BP 33: Biological Machines \& Motor Proteins

BP 33.4: Vortrag

Freitag, 18. März 2011, 11:15–11:30, ZEU 250

Using single-molecule FRET to determine the stepsize of the rotating c-ring of F_oF₁-ATP synthase with DCO-ALEX — •Eva Hammann, Stefan Ernst, Andrea Zappe, Jörg Wrachtrup, and Michael Börsch — 3.Physikalisches Institut, Universität Stuttgart, Pfaffenwaldring 57, 70569 Stuttgart, Germany

ATP production is essential for life. The enzyme F_oF₁-ATP synthase performs this task by proton-driven internal subunit rotation. F_oF₁-ATP synthases comprise a membrane-embedded F_o part and a protruding F₁ part in the inner membranes. The F₁ part consists of 5 different subunits with the stoichiometry α₃β₃γδє. The α- and β-subunits form three catalytic binding sides for the reaction of ADP and phosphate to ATP and for the reversed ATP hydrolysis direction. The F_o part consists of three different subunits. The a- and b₂- , δ-, α- and β-subunits form a stator part. The 10 c-subunits (in E. coli bacteria) are arranged in a ring and form the rotary motor with the γ- and є-subunits.
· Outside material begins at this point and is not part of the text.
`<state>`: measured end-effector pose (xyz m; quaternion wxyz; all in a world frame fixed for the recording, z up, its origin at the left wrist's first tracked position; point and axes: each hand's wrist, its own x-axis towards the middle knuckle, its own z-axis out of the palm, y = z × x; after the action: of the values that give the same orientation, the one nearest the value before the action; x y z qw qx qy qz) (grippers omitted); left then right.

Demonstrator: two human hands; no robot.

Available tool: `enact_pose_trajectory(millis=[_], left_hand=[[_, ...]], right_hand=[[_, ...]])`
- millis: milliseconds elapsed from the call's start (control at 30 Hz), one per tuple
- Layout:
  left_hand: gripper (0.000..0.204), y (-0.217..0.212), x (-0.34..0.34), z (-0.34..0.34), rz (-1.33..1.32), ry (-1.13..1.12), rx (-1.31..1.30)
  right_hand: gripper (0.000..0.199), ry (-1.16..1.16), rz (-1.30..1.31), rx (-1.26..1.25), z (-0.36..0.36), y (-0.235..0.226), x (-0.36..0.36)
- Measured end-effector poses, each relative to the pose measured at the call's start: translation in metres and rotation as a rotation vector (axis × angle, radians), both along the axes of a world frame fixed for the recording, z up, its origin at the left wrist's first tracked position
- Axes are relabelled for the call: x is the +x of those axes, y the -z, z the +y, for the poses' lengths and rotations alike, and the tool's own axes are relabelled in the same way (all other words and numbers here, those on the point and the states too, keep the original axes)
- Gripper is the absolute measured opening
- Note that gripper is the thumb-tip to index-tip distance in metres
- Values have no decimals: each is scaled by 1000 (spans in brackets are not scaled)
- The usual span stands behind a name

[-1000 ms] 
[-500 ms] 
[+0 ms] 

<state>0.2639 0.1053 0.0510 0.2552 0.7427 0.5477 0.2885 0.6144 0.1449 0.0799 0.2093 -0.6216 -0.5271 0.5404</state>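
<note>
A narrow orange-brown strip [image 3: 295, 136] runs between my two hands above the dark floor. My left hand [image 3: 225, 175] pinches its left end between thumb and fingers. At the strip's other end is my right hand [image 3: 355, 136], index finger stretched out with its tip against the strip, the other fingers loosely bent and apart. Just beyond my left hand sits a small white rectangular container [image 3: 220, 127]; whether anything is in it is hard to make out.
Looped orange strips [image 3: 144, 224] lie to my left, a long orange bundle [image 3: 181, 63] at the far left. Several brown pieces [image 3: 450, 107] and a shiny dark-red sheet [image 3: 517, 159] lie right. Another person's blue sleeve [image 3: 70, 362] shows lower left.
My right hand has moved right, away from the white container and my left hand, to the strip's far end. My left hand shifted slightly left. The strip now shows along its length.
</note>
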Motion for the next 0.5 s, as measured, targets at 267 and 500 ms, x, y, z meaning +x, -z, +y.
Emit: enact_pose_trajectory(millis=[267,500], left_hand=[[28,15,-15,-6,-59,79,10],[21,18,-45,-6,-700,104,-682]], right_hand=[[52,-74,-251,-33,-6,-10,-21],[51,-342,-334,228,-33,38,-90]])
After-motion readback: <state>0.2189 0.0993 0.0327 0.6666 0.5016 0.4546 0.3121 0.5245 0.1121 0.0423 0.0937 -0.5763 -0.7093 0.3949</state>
The driving force is a proton current through the a-subunit and the c-ring. The rotation of the c-ring can be visualized by labeling the a-subunit and one c-subunit with two different fluorophores and measuring steps by single-molecule Förster resonance energy transfer (FRET). For ATP synthesis activity the protein must be reconstituted in an artificial membrane, or for longer observation times, has to be immobilized on a Ni-NTA-surface. Here we show rotary motion of the c-ring by FRET using an duty-cycle optimized alternating laser excitation scheme (DCO-ALEX).